Ebenfalls spielt der Tourismus für die Steuereinnahmen des Landes Berlin eine große Rolle. 2008 betrugen die Steuereinnahmen aus Tourismusaktivitäten geschätzte 1,85 Mrd. Euro.

 

Zu 3.

Dem Bezirksamt sind grundsätzlich alle Gäste in der Stadt willkommen, soweit sie in friedlicher Absicht anreisen.

 

Zu 4.

Der Imageschaden durch die in den letzten Tagen und Wochen geführte Diskussion ist in der Tat eingetreten und unerfreulich.
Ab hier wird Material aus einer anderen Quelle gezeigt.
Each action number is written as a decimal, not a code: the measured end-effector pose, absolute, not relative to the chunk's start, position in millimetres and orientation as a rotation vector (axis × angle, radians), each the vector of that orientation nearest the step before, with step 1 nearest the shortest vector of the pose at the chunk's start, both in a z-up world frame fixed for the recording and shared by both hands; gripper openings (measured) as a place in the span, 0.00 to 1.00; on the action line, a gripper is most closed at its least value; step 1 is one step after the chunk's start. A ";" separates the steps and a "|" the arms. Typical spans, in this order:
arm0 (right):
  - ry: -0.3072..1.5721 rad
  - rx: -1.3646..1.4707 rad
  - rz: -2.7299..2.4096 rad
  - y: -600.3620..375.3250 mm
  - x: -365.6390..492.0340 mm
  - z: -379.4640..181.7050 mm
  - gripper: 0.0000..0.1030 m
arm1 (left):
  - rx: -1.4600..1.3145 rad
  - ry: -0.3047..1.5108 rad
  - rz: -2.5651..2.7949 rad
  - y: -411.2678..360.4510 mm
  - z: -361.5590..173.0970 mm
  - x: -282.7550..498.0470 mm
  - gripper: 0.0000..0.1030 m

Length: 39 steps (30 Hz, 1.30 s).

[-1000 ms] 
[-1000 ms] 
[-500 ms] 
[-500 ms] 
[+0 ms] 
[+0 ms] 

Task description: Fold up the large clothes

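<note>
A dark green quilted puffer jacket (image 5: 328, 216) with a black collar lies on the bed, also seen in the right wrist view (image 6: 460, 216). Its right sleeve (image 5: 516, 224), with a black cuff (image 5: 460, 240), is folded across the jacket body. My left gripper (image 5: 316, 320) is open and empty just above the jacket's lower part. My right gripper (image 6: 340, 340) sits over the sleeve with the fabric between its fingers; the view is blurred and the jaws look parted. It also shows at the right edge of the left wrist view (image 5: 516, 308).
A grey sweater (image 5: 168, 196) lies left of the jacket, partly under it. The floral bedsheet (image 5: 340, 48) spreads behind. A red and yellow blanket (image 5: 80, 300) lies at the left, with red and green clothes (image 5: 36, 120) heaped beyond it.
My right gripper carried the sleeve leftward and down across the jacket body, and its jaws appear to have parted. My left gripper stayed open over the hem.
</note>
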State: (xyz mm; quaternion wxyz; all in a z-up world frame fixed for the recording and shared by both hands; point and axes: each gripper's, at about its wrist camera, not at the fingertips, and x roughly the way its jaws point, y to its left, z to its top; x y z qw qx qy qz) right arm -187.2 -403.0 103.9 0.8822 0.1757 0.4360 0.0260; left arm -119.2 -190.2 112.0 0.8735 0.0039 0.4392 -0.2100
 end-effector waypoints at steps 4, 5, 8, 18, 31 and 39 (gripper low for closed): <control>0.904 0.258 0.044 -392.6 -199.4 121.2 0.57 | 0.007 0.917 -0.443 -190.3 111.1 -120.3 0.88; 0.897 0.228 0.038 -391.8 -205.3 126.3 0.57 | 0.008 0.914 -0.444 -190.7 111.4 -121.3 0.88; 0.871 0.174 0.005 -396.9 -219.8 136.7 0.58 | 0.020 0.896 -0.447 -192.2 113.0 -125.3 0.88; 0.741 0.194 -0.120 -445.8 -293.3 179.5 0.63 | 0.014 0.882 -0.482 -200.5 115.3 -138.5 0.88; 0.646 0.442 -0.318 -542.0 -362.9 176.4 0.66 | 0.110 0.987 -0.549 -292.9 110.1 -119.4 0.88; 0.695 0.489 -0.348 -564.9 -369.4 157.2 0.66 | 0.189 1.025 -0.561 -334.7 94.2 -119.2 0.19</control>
Verstärkter Tourismus führt zu Veränderungen in etlichen Quartieren. Wird ein Hotel eröffnet, gibt es natürlich überraschenderweise An- und Abreiseverkehr. Wie aber angesichts der eben dargestellten positiven Effekte plötzlich und das ist auch so geschehen auf einer Wirtschaftsstadträtesitzung, wo wir von Visit Berlin die neue Tourismusstrategie präsentiert bekommen haben, die ersten beiden Wortmeldungen von Wirtschaftsstadträten sich damit auseinandersetzten, wie schädlich und wie schlimm es doch sei, dass Rollkoffer auf Kopfsteinpflaster wirken und man dann dasteht und denkt, das kann doch nicht wahr sein, dass Wirtschaftstadträte als erstes bei der Frage Tourismus darüber diskutieren, was Rollkoffer auf Kopfsteinpflaster für Lärm machen.

 

Der grundsätzliche Konflikt und die Fragestellung, inwieweit zu einer urbanen Kultur Lärm in bestimmten Bereich dazu gehört, war hier schon häufiger Thema. Ich nenne hier nur das Beispiel Savignyplatzfest. Für dieses Problem ist aber nicht der verstärkte Tourismus alleine ursächlich. Wenn wir z. B. die Admiralbrücke in Friedrichshain-Kreuzberg nehmen, ist dort durch Zählung ja auch erwiesen worden, dass 85 % der Nutzerinnen und Nutzer dort aus Berlin kommen, und auch aus Charlottenburg-Wilmersdorf, das sind dann sozusagen die Ausflügler, da eine ganz besondere Art der Touristen, die dann nach Kreuzberg gehen.

 

Das veränderte Freizeitverhalten von Besucherinnen und Besuchern, die Stadt umsonst oder zumindest preiswert  und draußen  und möglichst bis spät in die Nacht zu erleben, ist natürlich auch für Einheimische interessant. Dass es hier an etlichen Plätzen in der Stadt zu Kompromissen kommen muss und ein Ausgleich gefunden werden muss, liegt, denke ich, auf der Hand.

Ich bin aber der festen Überzeugung, dass eine weltoffene Metropole, wie Berlin, von solchen Veränderungen grundsätzlich profitiert und wir müssen in dieser Frage, finde ich auch, lärmfreundlicher werden und bestimmte Ausnahmen auch zulassen und bestimmten Lärm auch akzeptieren und Feste zulassen. Insofern halte ich die derzeitige politische Diskussion, die manchmal doch sehr provinziell wirkt, in der Tat für Image schädigend und manchmal wirklich recht kleinkariert.

 

Zu 5.

Eine Bettensteuer wird, das zeigt das Beispiel Köln, jugendliche Touristen nicht abhalten, nach Berlin zu kommen. Die Attraktionen der Stadt und insbesondere das einzigartige Nachtleben, sind die entscheidenden Motivationsgründe  für einen Aufenthalt. Im Vergleich zu den sonstigen Kosten, die allein dann für Alkohol anfallen, fällt eine Bettensteuer nicht ins Gewicht.